--- ACTION ITEM ---
Output everything in the data exactly, leaving the pictures out.

--- SOURCE DATA ---
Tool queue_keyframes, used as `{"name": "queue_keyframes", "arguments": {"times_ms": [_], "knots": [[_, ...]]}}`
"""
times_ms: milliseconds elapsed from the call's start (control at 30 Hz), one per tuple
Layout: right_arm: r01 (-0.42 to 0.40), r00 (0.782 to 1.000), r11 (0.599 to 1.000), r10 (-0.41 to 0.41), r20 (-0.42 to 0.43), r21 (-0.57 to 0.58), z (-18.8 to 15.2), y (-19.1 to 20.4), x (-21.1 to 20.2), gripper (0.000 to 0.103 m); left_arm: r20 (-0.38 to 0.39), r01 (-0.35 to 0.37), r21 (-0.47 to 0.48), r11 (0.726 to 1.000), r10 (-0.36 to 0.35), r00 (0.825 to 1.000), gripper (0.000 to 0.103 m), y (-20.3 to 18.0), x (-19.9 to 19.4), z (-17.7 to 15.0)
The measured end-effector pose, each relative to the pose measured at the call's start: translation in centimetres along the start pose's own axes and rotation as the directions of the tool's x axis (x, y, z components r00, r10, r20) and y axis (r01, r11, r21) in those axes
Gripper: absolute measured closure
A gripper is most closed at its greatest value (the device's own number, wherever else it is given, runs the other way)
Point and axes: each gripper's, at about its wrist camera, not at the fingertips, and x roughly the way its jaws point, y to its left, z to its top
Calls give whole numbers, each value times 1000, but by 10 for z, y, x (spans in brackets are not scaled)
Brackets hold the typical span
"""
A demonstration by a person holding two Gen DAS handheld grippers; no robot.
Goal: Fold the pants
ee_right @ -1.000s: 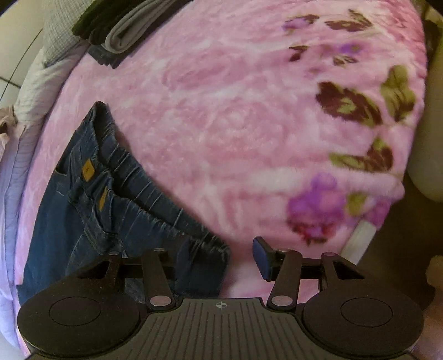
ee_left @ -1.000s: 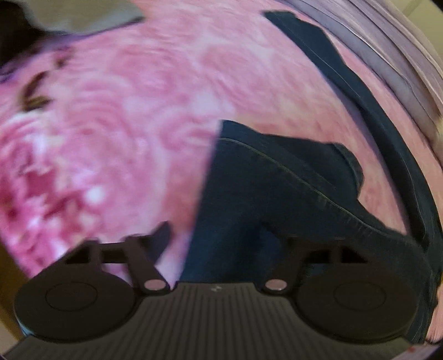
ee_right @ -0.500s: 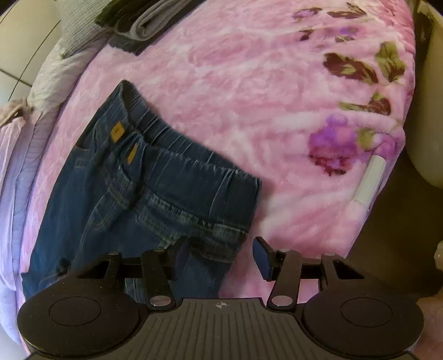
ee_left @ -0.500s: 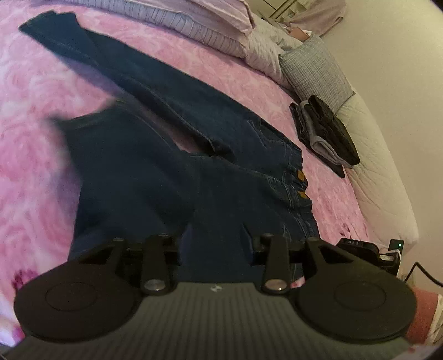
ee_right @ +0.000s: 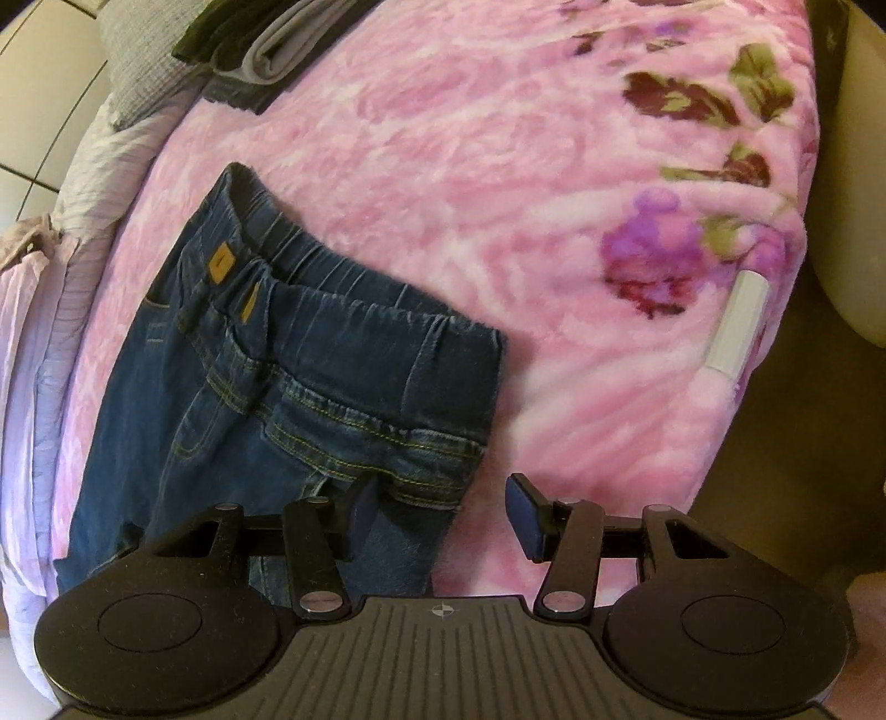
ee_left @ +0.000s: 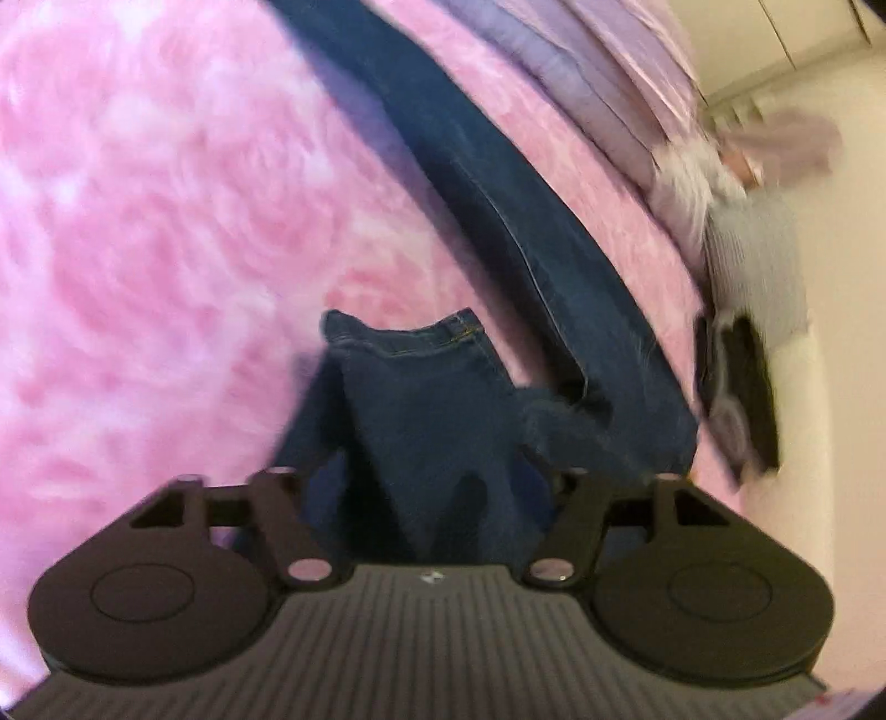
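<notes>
The pants [ee_right: 288, 376], dark blue jeans, lay on the pink flowered blanket [ee_right: 498, 166] of the bed, waistband toward the folded clothes [ee_right: 260, 44] near the pillows. The left gripper [ee_left: 432, 487] had one pant leg between its fingers, hem up and bunched; its jaws had just been closing, gripping the denim. The right gripper [ee_right: 440, 512] hung released over the waistband corner, fingers apart, clamping nothing.

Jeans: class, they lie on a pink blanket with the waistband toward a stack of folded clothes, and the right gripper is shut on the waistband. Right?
Not quite. In the right wrist view the right gripper is open, empty, above the jeans. The blanket and the stack are as stated.
</notes>
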Motion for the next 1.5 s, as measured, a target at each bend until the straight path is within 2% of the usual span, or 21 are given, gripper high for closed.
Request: {"name": "queue_keyframes", "arguments": {"times_ms": [33,100,167,233,300,367,400,433,500,567,733,867,933,967,1033,1167,1233,1300,1367,1400,1500], "knots": [[1,1000,1000,-1,-5,-4,0,0,0,55,14,2,-20,1000,-2,1000,103,1,5,4],[10,1000,1000,-10,-6,-9,2,0,-2,55,80,-27,10,1000,26,996,103,-1,-8,15],[7,1000,1000,-7,-1,-8,4,-2,-6,55,235,-87,92,992,63,970,103,2,-52,27],[2,1000,1000,-2,1,-9,6,-6,-10,55,381,-186,87,979,139,914,103,23,-107,43],[-15,1000,1000,15,-7,-2,6,-9,-10,55,486,-297,-5,955,262,834,103,60,-162,58],[-47,999,999,47,-12,7,4,-13,-8,55,534,-439,-93,893,417,735,103,104,-209,66],[-63,998,998,63,-4,11,3,-14,-6,55,503,-487,-133,863,482,718,103,128,-222,70],[-76,997,997,75,10,20,1,-17,-4,53,455,-506,-170,846,523,721,102,153,-228,70],[-93,995,994,92,32,62,-2,-23,1,48,329,-514,-245,822,569,754,101,202,-217,62],[-119,992,985,113,51,124,-6,-31,5,46,244,-544,-279,791,606,757,101,230,-195,51],[-202,976,952,176,129,232,-10,-45,8,41,320,-410,-460,788,578,751,99,254,-186,26],[-246,962,931,200,188,269,-12,-48,8,42,300,-412,-426,805,555,776,102,256,-192,36],[-244,960,941,202,192,235,-11,-43,9,64,290,-444,-376,814,558,778,102,253,-194,42],[-230,965,947,191,181,224,-10,-39,11,67,283,-463,-351,814,563,776,102,250,-192,48],[-229,964,957,197,180,178,-9,-32,8,92,279,-485,-314,816,568,774,102,245,-192,52],[-221,955,973,202,217,69,-14,-10,-31,97,310,-493,-244,835,549,776,100,237,-204,57],[-199,958,979,185,221,42,-19,-12,-46,97,338,-497,-212,841,540,771,99,237,-211,58],[-122,978,992,115,177,28,-24,-15,-37,96,302,-534,-223,816,578,758,96,245,-205,58],[-42,993,991,26,118,131,-24,-23,-20,88,240,-601,-210,771,636,733,88,253,-195,56],[-11,994,988,-5,106,151,-24,-22,-19,76,243,-610,-210,764,646,724,83,253,-197,54],[69,990,993,-79,113,93,-21,-12,-29,64,224,-641,-260,722,691,688,75,249,-214,46]]}}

--- ANSWER BELOW ---
Tool queue_keyframes, used as `{"name": "queue_keyframes", "arguments": {"times_ms": [_], "knots": [[_, ...]]}}`
"""
times_ms: milliseconds elapsed from the call's start (control at 30 Hz), one per tuple
Layout: right_arm: r01 (-0.42 to 0.40), r00 (0.782 to 1.000), r11 (0.599 to 1.000), r10 (-0.41 to 0.41), r20 (-0.42 to 0.43), r21 (-0.57 to 0.58), z (-18.8 to 15.2), y (-19.1 to 20.4), x (-21.1 to 20.2), gripper (0.000 to 0.103 m); left_arm: r20 (-0.38 to 0.39), r01 (-0.35 to 0.37), r21 (-0.47 to 0.48), r11 (0.726 to 1.000), r10 (-0.36 to 0.35), r00 (0.825 to 1.000), gripper (0.000 to 0.103 m), y (-20.3 to 18.0), x (-19.9 to 19.4), z (-17.7 to 15.0)
The measured end-effector pose, each relative to the pose measured at the call's start: translation in centimetres along the start pose's own axes and rotation as the directions of the tool's x axis (x, y, z components r00, r10, r20) and y axis (r01, r11, r21) in those axes
Gripper: absolute measured closure
A gripper is most closed at its greatest value (the device's own number, wherever else it is given, runs the other way)
Point and axes: each gripper's, at about its wrist camera, not at the fingertips, and x roughly the way its jaws point, y to its left, z to its top
Calls give whole numbers, each value times 1000, but by 10 for z, y, x (spans in brackets are not scaled)
Brackets hold the typical span
"""
A demonstration by a person holding two Gen DAS handheld grippers; no robot.
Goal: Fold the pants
ee_right @ -1.000s: 
ee_left @ -1.000s: 
ee_right @ -0.500s: 
ee_left @ -0.500s: 
ee_right @ +0.000s: 
ee_left @ +0.000s: 
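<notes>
The pants [ee_right: 288, 376], dark blue jeans, lay on the pink flowered blanket [ee_right: 498, 166] of the bed, waistband toward the folded clothes [ee_right: 260, 44] near the pillows. The left gripper [ee_left: 432, 487] had one pant leg between its fingers, hem up and bunched; its jaws had just been closing, gripping the denim. The right gripper [ee_right: 440, 512] hung released over the waistband corner, fingers apart, clamping nothing.

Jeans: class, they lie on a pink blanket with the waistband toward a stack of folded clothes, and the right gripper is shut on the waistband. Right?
Not quite. In the right wrist view the right gripper is open, empty, above the jeans. The blanket and the stack are as stated.
</notes>
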Motion for the next 1.5 s, as measured, a target at each bend until the straight path is within 2% of the usual span, or 21 are given, gripper high for closed.
Request: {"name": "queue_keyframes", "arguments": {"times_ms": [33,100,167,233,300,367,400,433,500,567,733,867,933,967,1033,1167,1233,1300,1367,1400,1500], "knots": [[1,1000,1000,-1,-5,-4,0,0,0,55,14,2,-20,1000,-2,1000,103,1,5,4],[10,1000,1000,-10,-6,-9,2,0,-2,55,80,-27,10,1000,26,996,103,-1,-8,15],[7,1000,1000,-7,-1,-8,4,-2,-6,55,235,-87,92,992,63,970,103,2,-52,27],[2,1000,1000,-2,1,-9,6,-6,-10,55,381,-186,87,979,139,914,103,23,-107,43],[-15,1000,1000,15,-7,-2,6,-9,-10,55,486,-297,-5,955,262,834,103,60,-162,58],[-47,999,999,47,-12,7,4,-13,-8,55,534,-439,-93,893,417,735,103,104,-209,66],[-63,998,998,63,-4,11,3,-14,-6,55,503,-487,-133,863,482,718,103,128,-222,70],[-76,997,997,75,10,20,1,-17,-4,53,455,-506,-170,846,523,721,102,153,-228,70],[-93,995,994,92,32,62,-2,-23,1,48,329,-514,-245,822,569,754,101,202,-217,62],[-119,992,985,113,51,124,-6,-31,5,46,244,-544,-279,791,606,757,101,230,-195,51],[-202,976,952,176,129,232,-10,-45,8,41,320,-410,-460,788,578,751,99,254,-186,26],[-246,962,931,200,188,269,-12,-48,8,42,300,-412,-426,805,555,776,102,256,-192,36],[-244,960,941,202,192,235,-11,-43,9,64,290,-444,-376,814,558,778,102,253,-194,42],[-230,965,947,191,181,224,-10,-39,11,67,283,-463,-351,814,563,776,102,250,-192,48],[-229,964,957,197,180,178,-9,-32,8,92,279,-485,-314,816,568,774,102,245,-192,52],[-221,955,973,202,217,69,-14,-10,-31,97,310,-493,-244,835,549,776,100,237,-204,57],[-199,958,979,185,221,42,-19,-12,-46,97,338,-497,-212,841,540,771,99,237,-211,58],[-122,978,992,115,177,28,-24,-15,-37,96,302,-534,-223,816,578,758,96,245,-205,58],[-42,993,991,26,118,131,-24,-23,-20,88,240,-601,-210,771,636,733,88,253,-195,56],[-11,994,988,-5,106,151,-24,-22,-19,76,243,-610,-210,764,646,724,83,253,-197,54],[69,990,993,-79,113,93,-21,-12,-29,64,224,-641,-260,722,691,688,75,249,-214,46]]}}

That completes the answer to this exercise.